* PROBLEM STATEMENT
From the listing below, please restate exactly the lines beginning at the one with "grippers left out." and ending at the one with "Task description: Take", both included, and skip the pictures.

* MATERIAL PROVIDED
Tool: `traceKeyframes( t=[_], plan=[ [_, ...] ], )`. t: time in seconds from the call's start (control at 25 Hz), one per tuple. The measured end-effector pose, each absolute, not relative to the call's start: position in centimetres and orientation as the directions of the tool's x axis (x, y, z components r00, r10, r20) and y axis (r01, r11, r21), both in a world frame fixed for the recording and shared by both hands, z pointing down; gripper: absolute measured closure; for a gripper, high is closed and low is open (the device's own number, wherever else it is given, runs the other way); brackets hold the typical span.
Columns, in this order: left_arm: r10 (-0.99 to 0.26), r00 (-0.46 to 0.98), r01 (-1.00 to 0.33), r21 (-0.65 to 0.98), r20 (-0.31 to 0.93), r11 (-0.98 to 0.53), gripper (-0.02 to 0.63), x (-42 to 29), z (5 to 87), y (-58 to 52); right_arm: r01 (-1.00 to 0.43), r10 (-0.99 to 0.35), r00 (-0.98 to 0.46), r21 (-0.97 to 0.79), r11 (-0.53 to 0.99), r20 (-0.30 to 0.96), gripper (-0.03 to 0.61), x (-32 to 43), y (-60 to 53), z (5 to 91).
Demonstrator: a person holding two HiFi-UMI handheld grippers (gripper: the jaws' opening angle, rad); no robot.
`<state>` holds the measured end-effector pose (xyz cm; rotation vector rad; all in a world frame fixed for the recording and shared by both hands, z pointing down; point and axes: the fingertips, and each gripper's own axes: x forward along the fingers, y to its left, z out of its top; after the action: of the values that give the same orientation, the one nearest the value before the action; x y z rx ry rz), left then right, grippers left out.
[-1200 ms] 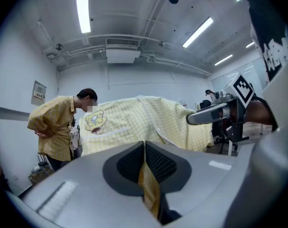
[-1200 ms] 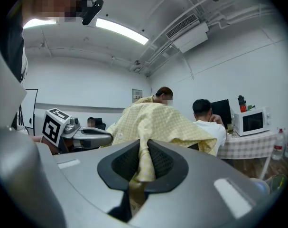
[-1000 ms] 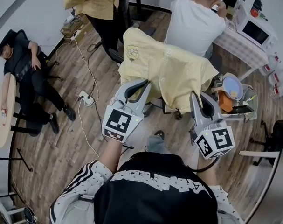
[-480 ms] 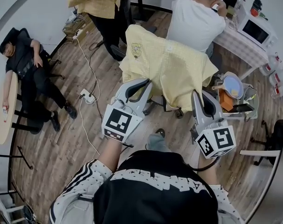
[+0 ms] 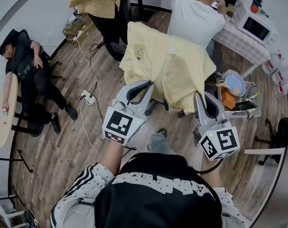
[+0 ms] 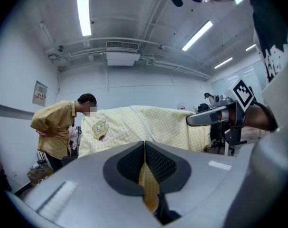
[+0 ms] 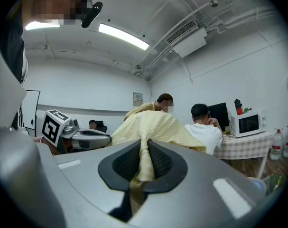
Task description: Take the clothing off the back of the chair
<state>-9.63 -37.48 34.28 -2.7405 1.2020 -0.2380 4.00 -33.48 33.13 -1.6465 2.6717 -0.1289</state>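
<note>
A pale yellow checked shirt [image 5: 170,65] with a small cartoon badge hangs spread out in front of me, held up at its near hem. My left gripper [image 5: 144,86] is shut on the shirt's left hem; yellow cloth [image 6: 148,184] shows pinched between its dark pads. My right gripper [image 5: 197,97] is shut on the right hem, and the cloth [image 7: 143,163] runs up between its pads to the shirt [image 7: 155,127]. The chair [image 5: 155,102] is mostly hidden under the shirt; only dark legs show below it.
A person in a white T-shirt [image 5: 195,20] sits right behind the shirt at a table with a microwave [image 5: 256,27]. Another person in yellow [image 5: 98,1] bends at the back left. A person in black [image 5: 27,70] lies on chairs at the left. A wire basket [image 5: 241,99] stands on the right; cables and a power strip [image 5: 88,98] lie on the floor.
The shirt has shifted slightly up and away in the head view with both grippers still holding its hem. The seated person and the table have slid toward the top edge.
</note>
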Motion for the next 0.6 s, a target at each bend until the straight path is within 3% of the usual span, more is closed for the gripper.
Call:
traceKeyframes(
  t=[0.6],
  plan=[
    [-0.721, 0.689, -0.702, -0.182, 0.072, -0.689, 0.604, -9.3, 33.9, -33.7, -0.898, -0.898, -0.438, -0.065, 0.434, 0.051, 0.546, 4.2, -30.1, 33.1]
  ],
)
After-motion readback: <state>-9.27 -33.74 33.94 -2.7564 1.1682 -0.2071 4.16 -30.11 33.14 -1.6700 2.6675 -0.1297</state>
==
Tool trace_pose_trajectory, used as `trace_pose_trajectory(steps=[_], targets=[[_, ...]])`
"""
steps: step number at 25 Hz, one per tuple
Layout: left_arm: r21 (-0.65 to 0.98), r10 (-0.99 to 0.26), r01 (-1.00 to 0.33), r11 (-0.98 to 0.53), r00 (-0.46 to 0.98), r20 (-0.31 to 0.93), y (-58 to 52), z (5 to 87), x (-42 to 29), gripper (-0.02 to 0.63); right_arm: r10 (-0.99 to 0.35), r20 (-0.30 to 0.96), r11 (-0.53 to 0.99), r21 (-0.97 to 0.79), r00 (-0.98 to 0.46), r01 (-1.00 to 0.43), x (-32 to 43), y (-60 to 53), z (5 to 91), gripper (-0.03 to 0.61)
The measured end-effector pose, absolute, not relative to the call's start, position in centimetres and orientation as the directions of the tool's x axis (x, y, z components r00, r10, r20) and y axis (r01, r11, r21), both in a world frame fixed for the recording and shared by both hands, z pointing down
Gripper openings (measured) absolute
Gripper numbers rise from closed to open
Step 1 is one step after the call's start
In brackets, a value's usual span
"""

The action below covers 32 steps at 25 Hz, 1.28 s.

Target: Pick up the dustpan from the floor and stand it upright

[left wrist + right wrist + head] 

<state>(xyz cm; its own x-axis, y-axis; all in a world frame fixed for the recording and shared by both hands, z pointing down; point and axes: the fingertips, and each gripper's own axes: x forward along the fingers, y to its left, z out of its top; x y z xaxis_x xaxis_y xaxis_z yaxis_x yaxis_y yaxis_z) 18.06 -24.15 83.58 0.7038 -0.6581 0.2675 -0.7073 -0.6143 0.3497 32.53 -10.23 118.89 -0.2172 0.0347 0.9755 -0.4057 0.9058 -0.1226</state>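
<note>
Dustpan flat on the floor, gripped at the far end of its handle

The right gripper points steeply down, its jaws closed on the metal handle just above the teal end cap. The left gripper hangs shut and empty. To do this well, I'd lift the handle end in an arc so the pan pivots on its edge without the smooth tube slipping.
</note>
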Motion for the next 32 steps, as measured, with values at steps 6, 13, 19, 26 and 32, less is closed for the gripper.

* OUTPUT FOR THIS EXERCISE
`<state>` holds the measured end-effector pose (xyz cm; rotation vector rad; all in a world frame fixed for the recording and shared by both hands, z pointing down; point and axes: the fingertips, and each gripper's own axes: x forward along the fingers, y to its left, z out of its top; after the action: of the values that give the same orientation, the one nearest the value before the action; x y z rx ry rz), left then right, grippers left out.
[-1200 ms] 
[-1200 ms] 
[-1000 ms] 
[-480 ms] 
[+0 ms] 
[+0 ms] 
[+0 ms] 
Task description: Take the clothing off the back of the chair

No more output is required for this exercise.